Getting higher

35 ednotePart of the marketing of Sacramento is what is not here, but close by. It’s the second or third thing locals tell you when you arrive. If you can’t find enough interesting things to do in Sacramento, well, there’s more good stuff only a couple of hours away. Apparently, some residents are looking for more than Sacramento can offer (See “The Strange Loves of William T. Vollmann,” by Ben Ehrenreich, page 20).

The most oft heard suggestions: The City to the west, the mountains to the east. This past weekend, I sought a higher plane, a return to the tranquility and majestic beauty of the Rockies. But I found that it’s not that easy to find.
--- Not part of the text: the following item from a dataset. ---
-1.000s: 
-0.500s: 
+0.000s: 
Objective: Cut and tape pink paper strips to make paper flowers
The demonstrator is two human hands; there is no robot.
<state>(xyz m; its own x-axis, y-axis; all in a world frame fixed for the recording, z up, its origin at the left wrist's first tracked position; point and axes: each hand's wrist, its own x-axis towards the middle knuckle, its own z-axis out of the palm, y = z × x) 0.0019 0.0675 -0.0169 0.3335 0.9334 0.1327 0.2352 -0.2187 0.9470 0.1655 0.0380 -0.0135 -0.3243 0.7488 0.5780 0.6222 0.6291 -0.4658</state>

The first difficulty, of course, was the holiday traffic on Highway 50 (Why isn’t there a bypass around those two stop lights in Placerville?). Then there’s South Lake Tahoe, an aging boomtown in need of 20 years of retroactive planning and zoning. The monolithic casino hotels are amazingly out of place for the surroundings—it should be renamed Las Vegas by the Lake.

But climbing the lifts onto the Sierras at the appropriately named Heavenly and finding that view of the lake was worth the hassle. Gliding across the Skyline traverse reaffirmed the marketing pitch.

Vollmann can find hell in The City, but I found heaven was indeed higher in the east.